According to the plant-soil-microbes theory supported by many studies,
the response among the three parts is significant and sensitive. The
roots-dominated soil usually shows a greater chance of nutrient supply
and cycling, thus enhances the contents of SMBC and SMBN around the root
zone especially in desert soil (Jia et al., 2017). Jia et al. (2017)
found after plant restoration in an arid desert of northern China, the
vegetation cover rate increased and the greater amount of plant litter
enters the soil, which in turn governs the soil organic matter and
nutrients, consequently the content of SMBC significantly increased. In
the grassland ecosystem, grazing was one of the major and special
factors to affect the ecosystem nutrient cycles. There was no doubt that
microbes and animals, such as sheep, competed for ecosystem nutrient.
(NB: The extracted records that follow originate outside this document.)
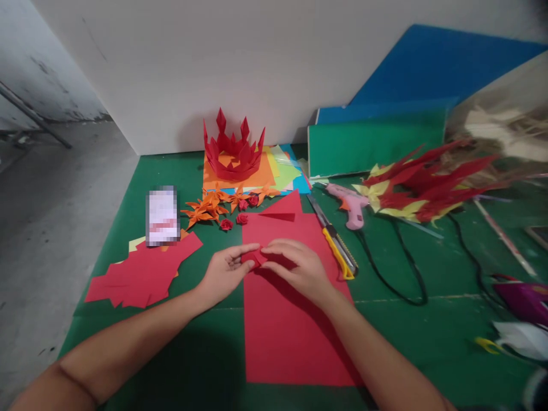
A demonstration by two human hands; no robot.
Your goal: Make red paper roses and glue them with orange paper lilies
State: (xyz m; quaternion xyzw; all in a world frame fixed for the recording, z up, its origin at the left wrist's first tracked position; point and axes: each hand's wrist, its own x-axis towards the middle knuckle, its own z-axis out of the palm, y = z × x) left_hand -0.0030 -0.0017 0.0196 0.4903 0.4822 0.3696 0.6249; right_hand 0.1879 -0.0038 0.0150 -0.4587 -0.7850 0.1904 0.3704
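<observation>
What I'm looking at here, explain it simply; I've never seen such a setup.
No machine here: one camera, worn on a person's head, looks forward and down. Their bare left hand and right hand hold a small red paper piece between them, over a large red paper sheet. Beyond, on the green tabletop, lie orange paper flowers and red paper roses; a spiky red paper crown stands on stacked coloured paper. To the right are a yellow utility knife and a pink hot glue gun.

The head view looks forward and down, close above a flat green tabletop point(402, 337), toward an upright off-white panel point(257, 63).
</observation>
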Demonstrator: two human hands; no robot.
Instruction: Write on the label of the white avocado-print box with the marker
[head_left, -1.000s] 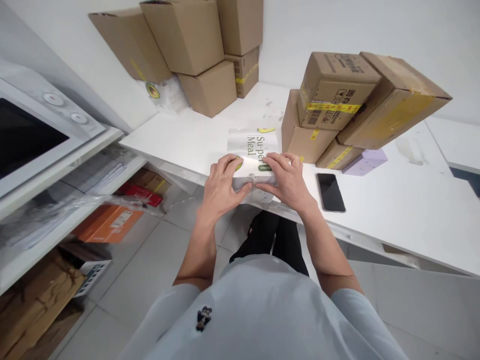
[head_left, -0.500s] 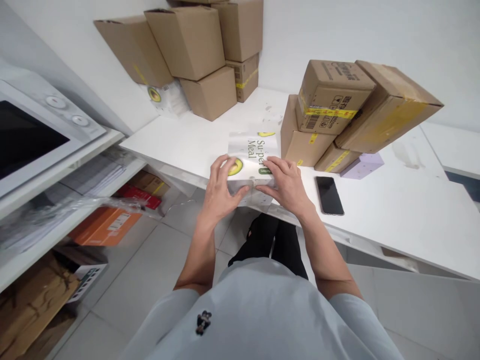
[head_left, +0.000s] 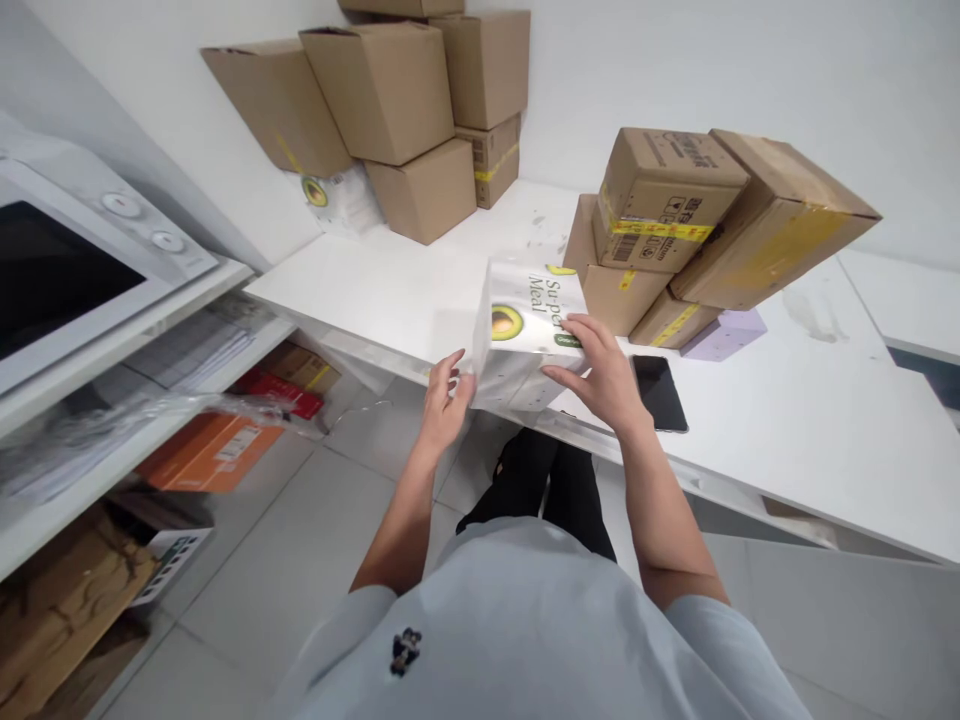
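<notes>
Box (head_left: 529,300): one, white, printed "Su-per Meal" and with avocado pictures; between the two hands, at the near edge of the table; whether its base rests fully on the table cannot be told.
Film (head_left: 482,345): clear, standing out along the box's left side, beside the left fingertips.
Left hand (head_left: 448,400): half open, fingers loosely curled, at the film's lower left corner; whether it pinches the film cannot be told.
Right hand (head_left: 604,375): thumb on the box's near face, fingers on its top; parted across the right near edge, with hold of the box.
Phone (head_left: 661,393): black, dark screen up, just right of the right wrist, which overlaps it in view.
Table (head_left: 795,430): white, beneath and beyond the hands.
Cartons, right group (head_left: 780,225): brown, stacked, yellow tape, beyond the right hand.
Lilac box (head_left: 726,336): among the lowest of that group, beyond the phone.
Cartons, left group (head_left: 382,95): brown, stacked, well beyond the left hand.
Avocado pack (head_left: 345,200): white, under a carton of the left group.
Microwave (head_left: 60,250): white, two knobs, well left of the left hand.
Orange box (head_left: 193,450): low, left of the left hand.
</notes>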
When grazing was reduced, higher organic matter inputs to soil from root
exudates and plant litter which are more conducive to microbial growth,
and then the contents of SMBC and SMBN increased (Wu et al., 2014). On
the contrary, some researchers found no evidence of a difference between
SMB and land cover, soil quality was important instead (Moghimian et
al., 2017).
3.2 stoichiometry of soil
and soil microbial biomass
The stoichiometry of SMB from open-access papers and our study were
together summarized in the table (Table 2 ). We indicated that
the soil C/N and SMBC/SMBN in dryland regions was 10.69 and 8.73, which
were different compared to other publications. Firstly, the data only
included research from drylands region (aridity index < 0.65)
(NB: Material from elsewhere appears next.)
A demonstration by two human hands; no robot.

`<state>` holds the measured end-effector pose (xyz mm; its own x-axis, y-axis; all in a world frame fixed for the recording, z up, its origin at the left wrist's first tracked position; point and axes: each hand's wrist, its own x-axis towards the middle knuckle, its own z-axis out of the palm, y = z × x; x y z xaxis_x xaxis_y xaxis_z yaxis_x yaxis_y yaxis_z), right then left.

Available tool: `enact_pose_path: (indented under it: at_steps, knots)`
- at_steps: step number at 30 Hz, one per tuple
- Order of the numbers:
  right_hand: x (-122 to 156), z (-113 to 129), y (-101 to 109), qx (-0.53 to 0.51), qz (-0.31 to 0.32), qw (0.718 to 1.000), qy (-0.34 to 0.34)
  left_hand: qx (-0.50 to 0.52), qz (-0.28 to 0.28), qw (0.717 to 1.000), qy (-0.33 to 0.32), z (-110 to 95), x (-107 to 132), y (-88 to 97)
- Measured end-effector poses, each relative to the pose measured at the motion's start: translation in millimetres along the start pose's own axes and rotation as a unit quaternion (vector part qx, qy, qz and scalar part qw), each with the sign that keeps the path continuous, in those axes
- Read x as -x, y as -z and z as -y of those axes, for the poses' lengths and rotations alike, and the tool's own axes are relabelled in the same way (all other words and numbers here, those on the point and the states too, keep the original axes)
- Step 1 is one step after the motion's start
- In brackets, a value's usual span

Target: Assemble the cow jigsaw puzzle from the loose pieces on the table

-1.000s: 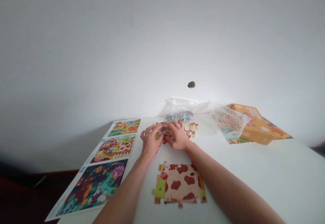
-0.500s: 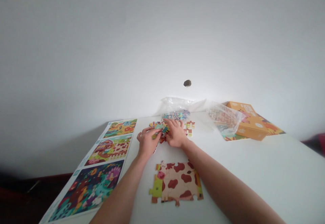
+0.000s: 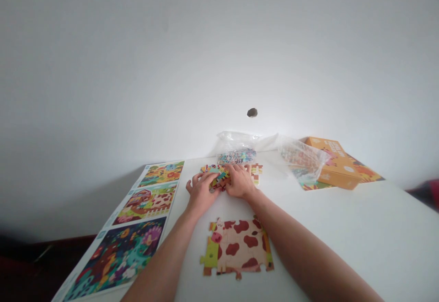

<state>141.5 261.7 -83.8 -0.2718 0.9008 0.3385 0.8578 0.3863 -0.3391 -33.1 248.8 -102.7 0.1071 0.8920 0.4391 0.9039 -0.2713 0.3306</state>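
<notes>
Both hands are at a heap of loose jigsaw puzzle pieces (image 3: 221,181) toward the back of the table. My left hand (image 3: 202,193) curls over the heap's left side, thumb and fingertips on some pieces. From the right, my right hand (image 3: 239,182) bends its fingers over the pieces, and its palm hides part of them. The two hands nearly meet around the heap. Nearer to me, between my forearms, lies a joined section of puzzle (image 3: 243,246) with a brown-spotted cow. My right forearm covers its upper right edge.
On the left lies a sheet of printed pictures (image 3: 146,201). Behind the heap is a clear plastic bag (image 3: 236,156) of pieces. A second plastic bag (image 3: 303,158) leans on an orange box (image 3: 338,165) at the right. The white wall (image 3: 219,55) has a hole.
My left hand has shifted slightly right and its thumb has come closer to the right hand. The pieces between the hands have changed position. The cow section lies as before.
</notes>
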Motion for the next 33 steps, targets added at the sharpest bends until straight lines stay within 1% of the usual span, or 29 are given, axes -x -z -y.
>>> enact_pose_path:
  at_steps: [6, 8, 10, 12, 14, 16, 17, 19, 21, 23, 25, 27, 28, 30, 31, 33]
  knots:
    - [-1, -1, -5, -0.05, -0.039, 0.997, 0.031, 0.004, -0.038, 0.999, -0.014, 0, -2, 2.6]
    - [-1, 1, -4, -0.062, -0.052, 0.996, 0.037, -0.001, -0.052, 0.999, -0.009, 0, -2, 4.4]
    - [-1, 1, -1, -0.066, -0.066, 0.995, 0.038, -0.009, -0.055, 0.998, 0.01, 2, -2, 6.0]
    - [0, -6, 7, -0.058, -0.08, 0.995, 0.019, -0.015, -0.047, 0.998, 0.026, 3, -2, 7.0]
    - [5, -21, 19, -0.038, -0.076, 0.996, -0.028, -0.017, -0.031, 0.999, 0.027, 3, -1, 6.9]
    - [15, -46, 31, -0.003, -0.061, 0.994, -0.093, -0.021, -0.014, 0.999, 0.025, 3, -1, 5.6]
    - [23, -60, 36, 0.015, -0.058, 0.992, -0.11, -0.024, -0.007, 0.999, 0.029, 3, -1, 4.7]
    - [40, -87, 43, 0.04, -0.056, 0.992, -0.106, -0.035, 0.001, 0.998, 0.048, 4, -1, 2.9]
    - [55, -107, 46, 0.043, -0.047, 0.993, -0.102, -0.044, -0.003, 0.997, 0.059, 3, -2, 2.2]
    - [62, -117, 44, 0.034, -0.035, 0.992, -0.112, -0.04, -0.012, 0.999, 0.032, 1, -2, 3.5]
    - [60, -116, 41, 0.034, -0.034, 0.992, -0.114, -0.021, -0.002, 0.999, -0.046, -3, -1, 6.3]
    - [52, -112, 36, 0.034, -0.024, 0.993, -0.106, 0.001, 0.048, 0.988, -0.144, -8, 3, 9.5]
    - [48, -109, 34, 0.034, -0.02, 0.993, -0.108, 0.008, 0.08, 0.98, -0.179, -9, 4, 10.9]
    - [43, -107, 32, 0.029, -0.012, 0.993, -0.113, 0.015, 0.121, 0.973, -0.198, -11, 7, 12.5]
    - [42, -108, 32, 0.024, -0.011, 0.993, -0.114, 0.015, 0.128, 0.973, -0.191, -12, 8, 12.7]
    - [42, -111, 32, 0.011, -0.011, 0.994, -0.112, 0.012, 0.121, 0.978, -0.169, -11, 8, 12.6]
in our study, concluding grasslands and deserts mainly (accounted for
75.4%); while the data in other studies like Xu et al. (2013) and
Cleveland et al. (2007) were extracted from global region, including all
ecosystem types. Differences in vegetation cover and plant diversity are
the main reasons. Secondly, the sampling depth used in our study was
different from that of the studies at global scale (i.e., 0-30 cm vs.
0-10 cm). There were a lot of studies that show the microbes were
distributed differently in the vertical direction of soil, and the
content in the top layer soil was higher than that of the deep soil (Jia
et al. 2017; Xu et al., 2013).
The ratio of SMBC to SMBN was an indicator of soil stoichiometry balance
and was close related with microbial C use efficiency (CUE) and N use
efficiency (NUE), which was important in predicting efficiency of
nutrient cycling (Mooshammer et al., 2014). The definition of CUE or NUE
is a ration of nutrient allocated to growth over nutrient taken up by
microbial community composition (Manzoni et al., 2012; Sinsabaugh et
al., 2013). High ratio of soil C/N meant soil is rich in available C (N
deficiency), microbes would have high NUE and low CUE, finally lead a
low degree of SMBC/SMBN. In our study, the ratio of soil C/N was 10.69,
which waslower than other previous results, indicated that in dryland
regions, the soil was at a high substrate N sufficient condition. Thus,
it was not surprising that microbes would be adjusted to high CUE, then
lead to a high SMBC/SMBN. This inference was consistent with our
research result, the ratio of SMBC/SMBN in our study was 8.73, which was
higher than other results.
Providing additional evidence that the SMBC/SMBN was higher in dryland
regions, we also found a previous study shown that soil with high water
content usually had more available C than available N. Actually, it
would result in lower SMBC/SMBN. The study reinforced our results.
Dryland regions often were characterized by water deficiency, which is a
plausible explanation for SMBC/SMBN in dryland regions was lower than
global average. To the best of our knowledge, the mechanisms behind this
relationship are not clear, and this might be also related to
differences in microbial communities at different soil depths.